Мессир Чезини был тот еще фрукт – Фируза это прекрасно знала… как знала и то, что с его помощью можно заработать немало денег. А деньги – это… Нет, не то чтоб она за деньги продала бы родную мать, но… Не думать о деньгах может позволить себе только тот, у кого их много. А у кого мало – увы. Справедливости ради следует сказать, что мессир Чезини никогда своих девушек не обижал и расплачивался с ними честно. За одно это его стоило уважать – и уважали. В том числе и Фируза. Девушка была сейчас искренне рада, что ее покровителю удалось успешно выпутаться из разных нехороших передряг. Говорили, что он в тюрьме, а он – вот, здесь, в Олинфе!

– Что улыбаешься? – прищурился вдруг мессир. – Рада мне?

– Не столько вам, сколько возможности заработать.

– Хвалю за честность! Такая возможность тебе скоро представится.

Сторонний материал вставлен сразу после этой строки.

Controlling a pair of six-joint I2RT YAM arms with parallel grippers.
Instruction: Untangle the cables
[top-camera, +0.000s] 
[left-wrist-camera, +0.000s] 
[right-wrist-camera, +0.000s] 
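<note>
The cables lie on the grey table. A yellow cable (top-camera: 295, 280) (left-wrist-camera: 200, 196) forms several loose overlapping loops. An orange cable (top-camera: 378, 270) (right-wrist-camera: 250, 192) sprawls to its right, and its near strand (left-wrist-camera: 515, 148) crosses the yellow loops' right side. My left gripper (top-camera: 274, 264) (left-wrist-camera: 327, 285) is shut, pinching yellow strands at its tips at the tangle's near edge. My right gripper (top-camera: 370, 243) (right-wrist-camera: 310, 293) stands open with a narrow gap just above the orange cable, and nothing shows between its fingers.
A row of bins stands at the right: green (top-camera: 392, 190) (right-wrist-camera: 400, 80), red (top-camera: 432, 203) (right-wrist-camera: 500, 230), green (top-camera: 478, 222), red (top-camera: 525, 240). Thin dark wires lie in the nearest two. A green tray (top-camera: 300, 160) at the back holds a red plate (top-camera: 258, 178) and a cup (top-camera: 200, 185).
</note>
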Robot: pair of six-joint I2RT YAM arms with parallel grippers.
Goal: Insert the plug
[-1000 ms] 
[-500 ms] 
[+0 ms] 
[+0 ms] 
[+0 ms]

И быстренько ввел девчонку в курс дела. Нужно было скомпрометировать одного типа, желательно не одного его, а заодно с сыновьями, чтоб вернее. Как именно это проделать, уже соображали вдвоем… нет, не вдвоем, потом еще подключился очень красивый молодой человек, которого мессир почтительно величал «уважаемым господином протокуратором». Неужто и в самом деле – протокуратор?! Такой молодой – и в таких чинах? Вот если б с ним… Нет! На работе Фируза о всяких таких пустяках не думала. Деньги или мужчины – что главнее? Конечно, деньги. Будут деньги – не мужчины будут выбирать тебя, а ты – мужчин. Любых. Какие понравятся. К примеру – вот хоть этого красавчика. План придумали дельный, много чего подсказала сама Фируза, ей лестно было – наравне с мужчинами думает.

Надо сказать, комес Лука Нотара обожал термы и гадания. На том и решили сыграть. Не торопились, приваживали около месяца – как раз столько времени и прошло с того момента, как рыночная гадалка (Фируза) кое-что предсказала комесу по руке, до того времени, когда она же позвала его в термы. В «очень-очень хорошие термы», только для обеспеченной публики.

В те же термы заманили и юношей – сыновей комеса. Особо с ними не цацкались, взяли на чисто сексуальный интерес – уж тут Фируза показала себя во всей красе. И тоже позвала – разумеется, каждого в отдельности – в термы. Те самые. Расположенные рядом с площадью Аркадия.

Комес явился первым, разоблачился, вошел в «горячую» залу, окунулся в бассейн, окруженный густым паром.

Туда же, в бассейн, Фируза – одного за другим – препроводила и юношей.

Тем временем Сладенькая – ну как же без нее-то! – выскочила голой и мокрой на улицу – а как раз начинался вечер, и рядом, у портика, собралась охочая до новостей и сплетен толпа.